Johann Chapoutot schrieb seine Dissertation an der Sorbonne und veröffentlichte 2008 das daraus hervorgegangene Buch Le national-socialisme et l'Antiquité. Nun ist dieses von Walther Fekl ins Deutsche übersetzt und vom Zabern Verlag unter dem Titel Der Nationalsozialismus und die Antike veröffentlicht worden.
Das 500 Seiten starke Buch gibt ausführlich Auskunft zu den Gründen und Versuchen der Nationalsozialisten mit Hilfe eines propagandierten antiken Vermächtnisses das deutsche Volk zu beeinflussen. Der verzweifelte Versuch eine ruhmvolle Vergangenheit aus einer „rassischen Verwandtschaft“ mit den antiken Griechen und Römern zu konstruieren, wird von Chapoutot entlarvt und erklärt. Dabei helfen ihm viele Quellen die Vorgänge anschaulich zu machen.
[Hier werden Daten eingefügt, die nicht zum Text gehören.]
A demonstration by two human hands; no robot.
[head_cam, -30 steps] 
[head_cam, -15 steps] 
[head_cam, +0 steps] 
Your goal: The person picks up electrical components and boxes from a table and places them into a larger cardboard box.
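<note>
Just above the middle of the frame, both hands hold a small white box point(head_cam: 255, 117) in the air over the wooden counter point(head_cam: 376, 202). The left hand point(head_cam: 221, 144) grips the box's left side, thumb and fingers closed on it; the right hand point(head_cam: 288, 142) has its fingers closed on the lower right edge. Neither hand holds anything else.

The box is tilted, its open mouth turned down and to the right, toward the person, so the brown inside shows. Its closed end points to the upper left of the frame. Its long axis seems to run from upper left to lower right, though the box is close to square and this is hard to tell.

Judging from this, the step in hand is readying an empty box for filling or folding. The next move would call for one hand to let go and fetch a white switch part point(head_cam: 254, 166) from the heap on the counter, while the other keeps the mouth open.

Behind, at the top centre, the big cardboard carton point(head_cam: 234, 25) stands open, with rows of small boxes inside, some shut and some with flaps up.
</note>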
In der Einleitung geht der Autor ausführlich auf diese Fragestellung ein. Ganz ohne Hintergrundwissen ist diese Einleitung kompliziert zu lesen. Doch man lernt auch, wie der Autor zu diesem Thema kam und was ihn daran fasziniert.
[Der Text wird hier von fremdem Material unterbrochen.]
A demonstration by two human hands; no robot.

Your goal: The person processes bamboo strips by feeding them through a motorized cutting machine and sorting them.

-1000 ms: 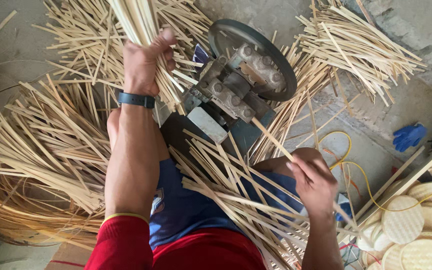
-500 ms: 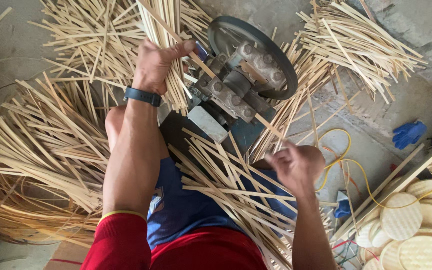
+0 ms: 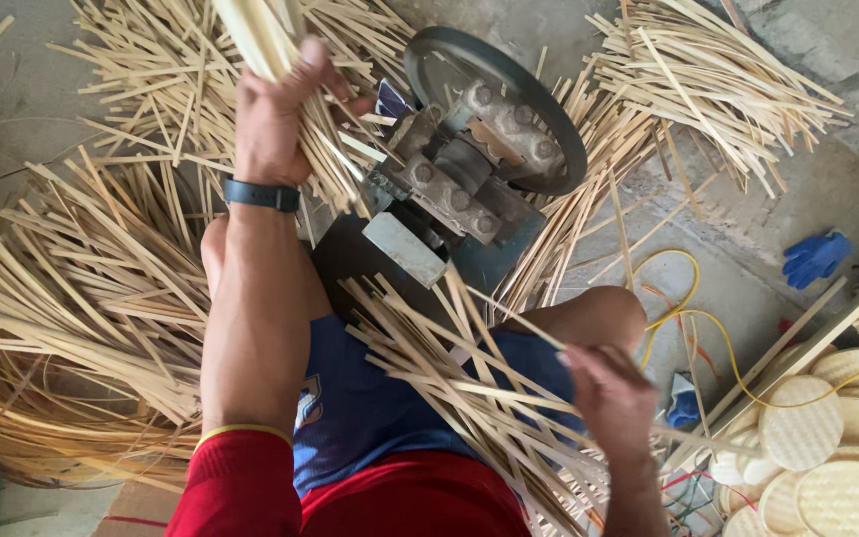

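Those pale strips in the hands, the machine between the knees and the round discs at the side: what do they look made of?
The strips held by the left hand look like split bamboo: pale, flat, matte, fibrous. The machine looks like metal: grey, dull, with bolt heads and a dark wheel. The round discs appear to be woven from the same straw-coloured material, with a fine lattice surface. The right hand grips one thin strip.

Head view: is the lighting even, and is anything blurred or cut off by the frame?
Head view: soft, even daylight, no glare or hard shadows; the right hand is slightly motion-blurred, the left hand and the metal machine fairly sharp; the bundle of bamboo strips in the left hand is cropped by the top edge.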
Der eigentliche Textteil des Buches ist in drei große Kapitel unterteilt, welche ebenfalls jeweils in drei Kapitel aufgeteilt sind. Der erste Teil des Buches behandelt die Gründe und Hintergründe, warum es zu einer Annexion der Antike kam. Hierbei liegt der Schwerpunkt besonders auf der Herausstellung der in der NS-Zeit unternommenen Suche nach einer propagandistisch verwertbaren Vergangenheit Deutschlands und deren Verbreitung, zum Beispiel in Schulbüchern. Daraufhin erläutert der Autor im zweiten Teil, auf welche Weise man der Antike versuchte nah zu kommen, sie zu imitieren. Dabei werden unzählige Beispiele genannt, wie der Einfluss griechischer Plastiken auf die bildende Kunst oder geplante Bauvorhaben, die sich an römischer Architektur orientieren. Im dritten und letzten Teil schließlich werden die historischen Hintergründe aufgerollt. Der Autor erklärt, wie das Bild vom Untergang antiker Kulturen und der von Hitler gewollte Untergang des deutschen Volkes zusammenhängen.
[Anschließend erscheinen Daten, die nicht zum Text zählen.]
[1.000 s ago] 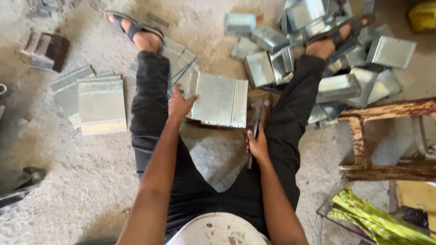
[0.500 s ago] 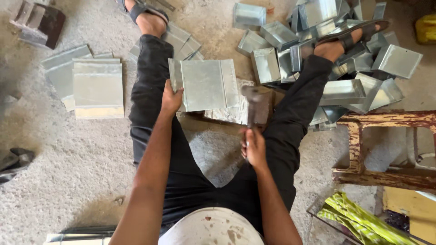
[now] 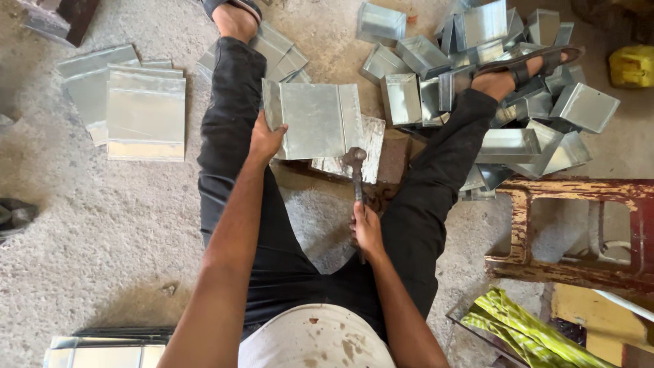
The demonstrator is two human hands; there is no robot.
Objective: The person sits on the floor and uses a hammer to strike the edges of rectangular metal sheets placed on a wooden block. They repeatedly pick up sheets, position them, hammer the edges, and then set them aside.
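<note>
Here my left hand [image 3: 264,140] pinches the metal sheet [image 3: 315,120] by its edge, steadying it flat; my right hand [image 3: 368,230] is wrapped tight round the hammer [image 3: 355,170], its head at the sheet's near edge.

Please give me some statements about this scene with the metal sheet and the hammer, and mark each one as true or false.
1. The left hand holds the metal sheet by its left edge. True.
2. The right hand holds a saw. False: it holds a hammer.
3. The pile of folded metal pieces lies beside the right leg. True.
4. The stack of flat sheets rests on the wooden stool. False: it lies on the floor, at the left.
</note>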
Jedes Kapitel endet in einer Schlussbetrachtung, die das vorangegangene Kapitel noch einmal knapp zusammenfasst. Dazu folgt am Ende des Textteils eine übergreifende Schlussbetrachtung.
Im folgenden Anhang finden sich nicht nur das Literatur- und Quellenverzeichnis, auch die Fußnoten werden teils ausführlich aufgeschlüsselt und bieten abermals interessante Hintergrundinformationen. Ein Namensregister, welches die Arbeit mit dem Buch ungemein erleichtert, schließt den Band ab.
Bei Chapoutots Ausführungen handelt es sich um starken Stoff, der mit den vielen gegebenen Hintergrundinformationen und Erklärungen dennoch gut zu meistern ist. Denn die lange Lektüre lohnt sich. Der Autor deckt ungeahnte Zusammenhänge auf. Unzählige Zitate vervollständigen nicht nur die im Fließtext gegebenen Informationen, sondern bieten die Möglichkeit eines eigenen Standpunktes. Das einzige Manko des Buches ist die kaum ausreichende Bebilderung, denn es wird zwar alles Wichtige vom Autor verbal dargelegt, doch oft wäre eine visuelle Darstellung, selbst wenn nicht zwingend notwendig, so doch zur Verdeutlichung sehr wünschenswert. Alles in allem ist Johann Chapoutots Buch Der Nationalsozialismus und die Antike ein sehr beeindruckender Band, der weit mehr als einen Überblick zu geben vermag.